The density of the high bulk glass used in the present invention is preferably about 5 grams per square foot, but higher or lower weights per square foot can be used depending on the chemistry of the SRIM system, the design of the mold, and the like material structure. The high volume glass mat 26 serves as a filter medium that destroys the glass bubbles that occur due to the reaction of the polyol and the isocyanate, due to the delivery process, and due to the formation of the mold. In addition to destroying the glass bubbles produced, the high-volume glass mat 26 also serves as a cell stabilizer when the liquid foam is encapsulated in the glass fibers in the state before the gelling and during the gelling stage. This encapsulation of the polyurethane increases the strength of the cell wall formed during the reaction and prevents the cell structure from collapsing. It is known that the prevention of the breakdown of the cell structure prevents pores.

In addition to stabilizing the polyurethane cell structure, the high-volume glass mat 26 can also serve as a ventilation mechanism, so that gas can escape from the mold 18 in a controlled manner. The high volume glass mat must be placed along the perimeter of the mold and held in place so that it can serve as a venting and cell stabilizing medium. In order to prevent what is referred to as "drop spots", the polyurethane must be in the liquid phase when it comes into contact with the high-volume glass mat. If the polyurethane is in the gelling phase, it does not fully penetrate the highly voluminous fiberglass mat and "drops" can occur.

The uniqueness of using the highly voluminous Fiberglass mat is the most voluminous Glass mat has a very open structure and a high volume must have to fill the cavity of the mold where Blisters and pore formation can occur. The weight and the Geometry of the high-volume glass mat are also important, and must match the shape and responsiveness of the SRIM process that are used to shape the Component are used.

Fig. 6 is a side view of the mold 18 is in the partially closed state. As shown, the polyurethane 28 is injected into the cavity 14 by the SRIM mixing head 30 , which receives the required polyol, isocyanate, and other chemical reactants from external sources (not shown). The polyol, isocyanate, and reactive chemicals are mixed in the mixing head 30 and injected into the cavity 14 of the lower mold 16 in a predetermined pattern. As explained above, the polyurethane is first injected into the mold 16 in the area of the high volume glass mat 26 when it is in the liquid phase.
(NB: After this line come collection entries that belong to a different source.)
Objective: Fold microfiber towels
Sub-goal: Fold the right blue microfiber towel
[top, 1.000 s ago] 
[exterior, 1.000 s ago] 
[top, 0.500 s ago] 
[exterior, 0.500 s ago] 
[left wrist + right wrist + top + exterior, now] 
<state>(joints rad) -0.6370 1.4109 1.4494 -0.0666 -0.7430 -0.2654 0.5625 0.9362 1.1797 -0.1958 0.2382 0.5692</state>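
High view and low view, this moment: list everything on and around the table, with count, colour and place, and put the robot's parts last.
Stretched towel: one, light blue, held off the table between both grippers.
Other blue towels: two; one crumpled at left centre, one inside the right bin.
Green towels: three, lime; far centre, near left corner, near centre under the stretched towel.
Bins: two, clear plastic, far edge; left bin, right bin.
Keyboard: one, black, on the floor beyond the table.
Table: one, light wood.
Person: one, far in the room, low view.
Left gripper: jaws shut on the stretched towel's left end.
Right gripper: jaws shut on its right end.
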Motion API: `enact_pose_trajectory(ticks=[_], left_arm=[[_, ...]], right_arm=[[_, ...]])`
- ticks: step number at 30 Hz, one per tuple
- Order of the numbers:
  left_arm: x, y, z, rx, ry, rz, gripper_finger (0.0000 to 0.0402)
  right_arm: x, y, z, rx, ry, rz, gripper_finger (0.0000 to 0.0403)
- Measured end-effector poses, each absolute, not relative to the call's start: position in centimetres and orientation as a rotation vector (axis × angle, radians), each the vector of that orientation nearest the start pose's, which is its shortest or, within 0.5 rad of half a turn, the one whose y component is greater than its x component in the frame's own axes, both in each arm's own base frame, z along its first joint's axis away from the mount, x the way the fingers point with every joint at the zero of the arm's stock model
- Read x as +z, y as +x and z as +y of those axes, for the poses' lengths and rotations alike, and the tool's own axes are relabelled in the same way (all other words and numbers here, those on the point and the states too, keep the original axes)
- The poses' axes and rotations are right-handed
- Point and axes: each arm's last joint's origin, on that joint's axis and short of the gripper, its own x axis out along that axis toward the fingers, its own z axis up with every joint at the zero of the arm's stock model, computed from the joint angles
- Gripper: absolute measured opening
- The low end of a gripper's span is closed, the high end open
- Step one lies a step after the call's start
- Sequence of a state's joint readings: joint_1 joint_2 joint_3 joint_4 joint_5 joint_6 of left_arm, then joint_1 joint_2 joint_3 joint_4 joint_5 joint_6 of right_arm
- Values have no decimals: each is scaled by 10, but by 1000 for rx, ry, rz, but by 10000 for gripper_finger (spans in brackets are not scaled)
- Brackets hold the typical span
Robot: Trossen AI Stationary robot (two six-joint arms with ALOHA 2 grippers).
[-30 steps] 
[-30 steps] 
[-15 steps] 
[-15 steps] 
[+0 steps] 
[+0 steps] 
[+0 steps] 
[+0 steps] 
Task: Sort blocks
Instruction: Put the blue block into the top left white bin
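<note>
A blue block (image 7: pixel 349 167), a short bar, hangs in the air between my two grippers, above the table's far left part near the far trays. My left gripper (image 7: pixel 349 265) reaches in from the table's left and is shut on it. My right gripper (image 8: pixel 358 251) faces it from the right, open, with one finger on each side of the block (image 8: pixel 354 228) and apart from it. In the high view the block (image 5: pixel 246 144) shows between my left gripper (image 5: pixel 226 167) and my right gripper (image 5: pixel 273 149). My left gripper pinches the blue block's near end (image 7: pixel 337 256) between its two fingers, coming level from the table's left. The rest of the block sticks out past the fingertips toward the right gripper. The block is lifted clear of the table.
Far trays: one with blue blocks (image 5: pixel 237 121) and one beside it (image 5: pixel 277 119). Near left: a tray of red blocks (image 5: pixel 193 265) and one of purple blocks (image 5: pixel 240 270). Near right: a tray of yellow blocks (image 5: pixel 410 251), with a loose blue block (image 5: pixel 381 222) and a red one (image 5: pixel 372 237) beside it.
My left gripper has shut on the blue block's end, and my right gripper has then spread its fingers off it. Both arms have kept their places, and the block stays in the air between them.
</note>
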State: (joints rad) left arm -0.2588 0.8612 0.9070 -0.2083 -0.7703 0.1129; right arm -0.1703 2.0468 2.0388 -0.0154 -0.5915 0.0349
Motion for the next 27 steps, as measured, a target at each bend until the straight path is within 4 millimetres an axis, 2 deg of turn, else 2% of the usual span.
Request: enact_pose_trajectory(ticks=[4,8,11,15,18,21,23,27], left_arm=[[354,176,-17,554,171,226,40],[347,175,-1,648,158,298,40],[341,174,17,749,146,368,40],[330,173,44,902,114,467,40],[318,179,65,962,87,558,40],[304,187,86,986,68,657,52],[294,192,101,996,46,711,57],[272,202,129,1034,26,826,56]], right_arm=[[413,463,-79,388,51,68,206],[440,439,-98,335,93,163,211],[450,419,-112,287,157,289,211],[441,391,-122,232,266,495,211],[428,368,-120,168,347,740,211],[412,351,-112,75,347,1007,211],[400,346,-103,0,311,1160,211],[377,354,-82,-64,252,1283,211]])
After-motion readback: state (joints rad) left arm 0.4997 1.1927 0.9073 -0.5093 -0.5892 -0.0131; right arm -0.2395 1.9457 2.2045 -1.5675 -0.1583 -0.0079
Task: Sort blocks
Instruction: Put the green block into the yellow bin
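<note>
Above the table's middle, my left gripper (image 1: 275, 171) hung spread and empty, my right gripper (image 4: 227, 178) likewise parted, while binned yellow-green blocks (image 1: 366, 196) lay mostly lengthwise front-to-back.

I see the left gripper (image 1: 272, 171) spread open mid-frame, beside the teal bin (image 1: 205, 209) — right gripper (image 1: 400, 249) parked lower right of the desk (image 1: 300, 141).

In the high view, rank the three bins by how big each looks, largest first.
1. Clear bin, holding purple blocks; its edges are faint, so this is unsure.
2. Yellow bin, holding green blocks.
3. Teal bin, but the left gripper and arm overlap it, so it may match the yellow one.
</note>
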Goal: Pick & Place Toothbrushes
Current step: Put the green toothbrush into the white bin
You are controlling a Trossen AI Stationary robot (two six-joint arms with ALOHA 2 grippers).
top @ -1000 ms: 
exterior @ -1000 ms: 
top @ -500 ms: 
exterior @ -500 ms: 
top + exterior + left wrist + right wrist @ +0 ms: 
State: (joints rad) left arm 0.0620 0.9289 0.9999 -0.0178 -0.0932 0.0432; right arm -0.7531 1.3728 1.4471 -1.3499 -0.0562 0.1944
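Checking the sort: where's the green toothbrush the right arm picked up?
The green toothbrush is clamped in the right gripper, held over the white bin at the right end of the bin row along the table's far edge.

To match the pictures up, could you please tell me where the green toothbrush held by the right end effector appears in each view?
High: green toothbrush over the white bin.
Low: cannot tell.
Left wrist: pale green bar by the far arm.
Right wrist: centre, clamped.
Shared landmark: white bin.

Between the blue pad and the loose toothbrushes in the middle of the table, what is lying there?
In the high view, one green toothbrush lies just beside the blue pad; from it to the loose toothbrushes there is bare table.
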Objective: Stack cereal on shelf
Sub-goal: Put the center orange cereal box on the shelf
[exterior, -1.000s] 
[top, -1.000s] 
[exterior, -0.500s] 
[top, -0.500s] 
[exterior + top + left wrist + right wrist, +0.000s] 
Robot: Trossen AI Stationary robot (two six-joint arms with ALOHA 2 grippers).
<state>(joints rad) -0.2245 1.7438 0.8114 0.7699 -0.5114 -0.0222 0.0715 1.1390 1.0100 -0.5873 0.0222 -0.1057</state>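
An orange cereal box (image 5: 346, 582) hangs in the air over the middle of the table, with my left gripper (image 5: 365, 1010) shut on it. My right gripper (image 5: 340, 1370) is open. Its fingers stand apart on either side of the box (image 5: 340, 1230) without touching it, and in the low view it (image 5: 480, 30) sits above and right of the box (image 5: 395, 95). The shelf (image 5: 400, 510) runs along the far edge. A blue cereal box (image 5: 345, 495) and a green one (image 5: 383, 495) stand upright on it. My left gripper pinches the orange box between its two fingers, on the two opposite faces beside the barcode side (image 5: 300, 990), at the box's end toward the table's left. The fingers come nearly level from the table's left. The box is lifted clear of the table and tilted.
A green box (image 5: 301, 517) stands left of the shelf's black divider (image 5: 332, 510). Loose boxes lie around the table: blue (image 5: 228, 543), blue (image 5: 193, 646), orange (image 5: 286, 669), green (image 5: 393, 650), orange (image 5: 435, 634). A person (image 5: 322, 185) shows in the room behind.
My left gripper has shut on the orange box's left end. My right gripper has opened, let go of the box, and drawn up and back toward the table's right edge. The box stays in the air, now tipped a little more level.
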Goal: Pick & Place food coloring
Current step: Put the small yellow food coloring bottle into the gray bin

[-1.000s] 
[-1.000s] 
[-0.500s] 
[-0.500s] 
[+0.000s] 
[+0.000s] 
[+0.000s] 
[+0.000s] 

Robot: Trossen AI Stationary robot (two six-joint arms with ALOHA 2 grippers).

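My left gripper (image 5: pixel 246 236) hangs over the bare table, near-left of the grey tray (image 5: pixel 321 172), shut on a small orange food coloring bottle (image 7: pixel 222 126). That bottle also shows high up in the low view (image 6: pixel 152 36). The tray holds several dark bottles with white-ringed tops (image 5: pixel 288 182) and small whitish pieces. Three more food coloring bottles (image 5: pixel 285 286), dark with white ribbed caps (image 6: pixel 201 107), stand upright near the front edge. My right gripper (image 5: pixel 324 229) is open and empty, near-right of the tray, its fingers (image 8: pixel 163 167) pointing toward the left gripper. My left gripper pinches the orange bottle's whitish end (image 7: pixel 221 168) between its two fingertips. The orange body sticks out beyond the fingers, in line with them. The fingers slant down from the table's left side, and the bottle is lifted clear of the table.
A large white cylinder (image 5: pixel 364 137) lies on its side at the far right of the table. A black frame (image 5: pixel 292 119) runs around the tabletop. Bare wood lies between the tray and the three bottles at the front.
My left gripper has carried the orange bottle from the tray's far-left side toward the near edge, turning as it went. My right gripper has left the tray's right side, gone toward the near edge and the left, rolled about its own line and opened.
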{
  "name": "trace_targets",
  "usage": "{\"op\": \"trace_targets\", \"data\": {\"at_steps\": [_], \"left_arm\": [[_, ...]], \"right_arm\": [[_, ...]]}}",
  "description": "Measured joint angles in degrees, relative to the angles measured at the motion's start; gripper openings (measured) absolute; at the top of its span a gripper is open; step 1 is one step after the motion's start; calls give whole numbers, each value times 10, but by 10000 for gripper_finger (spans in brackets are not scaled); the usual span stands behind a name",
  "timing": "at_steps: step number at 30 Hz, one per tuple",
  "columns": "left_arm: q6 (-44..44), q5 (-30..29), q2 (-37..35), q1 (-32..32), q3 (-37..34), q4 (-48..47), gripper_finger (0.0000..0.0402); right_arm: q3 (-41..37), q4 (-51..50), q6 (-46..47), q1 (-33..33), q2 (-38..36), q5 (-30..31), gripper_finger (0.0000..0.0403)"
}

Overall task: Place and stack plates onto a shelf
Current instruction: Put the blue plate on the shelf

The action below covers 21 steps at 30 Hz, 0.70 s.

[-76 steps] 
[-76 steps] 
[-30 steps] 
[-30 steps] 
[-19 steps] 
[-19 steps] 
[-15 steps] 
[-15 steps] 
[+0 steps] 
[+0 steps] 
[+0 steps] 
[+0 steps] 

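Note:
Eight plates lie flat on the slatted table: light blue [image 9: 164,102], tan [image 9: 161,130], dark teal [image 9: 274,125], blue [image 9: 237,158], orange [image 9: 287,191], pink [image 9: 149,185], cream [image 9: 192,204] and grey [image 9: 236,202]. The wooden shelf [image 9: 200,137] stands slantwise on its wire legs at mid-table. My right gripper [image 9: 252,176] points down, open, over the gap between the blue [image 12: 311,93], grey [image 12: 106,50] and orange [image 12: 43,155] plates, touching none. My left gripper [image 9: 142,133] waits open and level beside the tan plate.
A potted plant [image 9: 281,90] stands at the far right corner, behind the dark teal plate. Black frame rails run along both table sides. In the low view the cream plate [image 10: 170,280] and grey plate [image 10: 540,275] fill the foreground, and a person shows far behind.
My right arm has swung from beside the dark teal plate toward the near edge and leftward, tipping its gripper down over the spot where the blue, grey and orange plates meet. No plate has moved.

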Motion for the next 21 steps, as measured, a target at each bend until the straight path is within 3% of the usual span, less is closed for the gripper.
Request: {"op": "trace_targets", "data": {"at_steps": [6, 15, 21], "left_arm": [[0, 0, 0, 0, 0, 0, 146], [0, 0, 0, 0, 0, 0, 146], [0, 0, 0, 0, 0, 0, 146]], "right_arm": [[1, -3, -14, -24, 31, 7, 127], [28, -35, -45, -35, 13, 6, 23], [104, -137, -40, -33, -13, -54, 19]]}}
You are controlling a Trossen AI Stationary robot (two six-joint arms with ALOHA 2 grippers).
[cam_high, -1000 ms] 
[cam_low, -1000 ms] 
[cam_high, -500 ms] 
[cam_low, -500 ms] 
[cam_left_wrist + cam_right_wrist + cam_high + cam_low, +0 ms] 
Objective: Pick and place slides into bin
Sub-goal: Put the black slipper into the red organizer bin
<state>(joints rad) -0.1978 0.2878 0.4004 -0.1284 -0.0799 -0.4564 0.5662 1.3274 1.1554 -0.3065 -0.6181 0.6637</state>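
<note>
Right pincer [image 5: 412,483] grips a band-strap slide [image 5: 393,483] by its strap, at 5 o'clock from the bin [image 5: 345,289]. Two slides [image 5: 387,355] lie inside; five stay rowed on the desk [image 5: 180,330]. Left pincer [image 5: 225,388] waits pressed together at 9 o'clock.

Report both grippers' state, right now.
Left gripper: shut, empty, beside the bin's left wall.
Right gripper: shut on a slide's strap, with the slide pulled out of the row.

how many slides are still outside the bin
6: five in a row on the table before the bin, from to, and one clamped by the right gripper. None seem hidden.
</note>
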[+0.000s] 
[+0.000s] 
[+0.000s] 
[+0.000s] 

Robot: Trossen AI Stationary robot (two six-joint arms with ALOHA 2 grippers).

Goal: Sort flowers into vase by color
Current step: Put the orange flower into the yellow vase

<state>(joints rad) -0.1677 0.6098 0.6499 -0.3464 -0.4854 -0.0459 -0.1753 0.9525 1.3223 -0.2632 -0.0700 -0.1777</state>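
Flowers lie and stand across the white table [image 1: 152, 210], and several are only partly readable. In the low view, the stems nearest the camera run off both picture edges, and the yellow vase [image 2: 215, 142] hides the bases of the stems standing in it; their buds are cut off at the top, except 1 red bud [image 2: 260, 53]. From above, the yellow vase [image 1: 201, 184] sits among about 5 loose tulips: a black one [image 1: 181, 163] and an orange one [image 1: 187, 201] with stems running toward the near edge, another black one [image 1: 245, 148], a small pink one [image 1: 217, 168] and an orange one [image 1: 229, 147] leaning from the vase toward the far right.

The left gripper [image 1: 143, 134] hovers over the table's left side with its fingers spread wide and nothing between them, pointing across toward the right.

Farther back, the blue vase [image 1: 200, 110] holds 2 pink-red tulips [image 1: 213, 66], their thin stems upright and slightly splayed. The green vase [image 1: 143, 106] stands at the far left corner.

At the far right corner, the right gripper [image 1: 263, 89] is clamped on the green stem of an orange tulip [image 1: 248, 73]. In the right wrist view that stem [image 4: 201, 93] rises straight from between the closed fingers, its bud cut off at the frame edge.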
After the required amount of polyurethane has been injected into the mold 18 , the mold is closed and the polyurethane composite is allowed to cure, as shown in FIG. 7. After curing, the molded component 32 , for example a molded door panel, is removed from the mold 18 , as shown in FIG. 8.

Figure 9 is a flow diagram of the molding process. The process begins with vacuum forming a vinyl skin or lid 10 , as indicated in block 40 . The molded vinyl lid 10 is then applied to the lower half of the two part mold as indicated in block 42 . A fiberglass mat, such as a mat 24 , is applied to the upper half 22 of the mold 18 in two parts, and a high volume glass mat, such as the high volume glass mat 26 , is placed in the cavity of the lower mold as in block 44 or 46 specified. As explained above, the high-volume glass mat 26 is placed in an area where bubbles and pores are likely to occur. The polyurethane is then spread over the surface of the lower mold, as indicated in block 48 , starting with the area in which the high volume glass mat is located. The mold 18 is then closed and the polyurethane cured as indicated in blocks 50 and 52, respectively. The mold can be heated to accelerate the curing of the rigid polyurethane. After curing, the molded component is removed, block 54 , from the mold, completing the process.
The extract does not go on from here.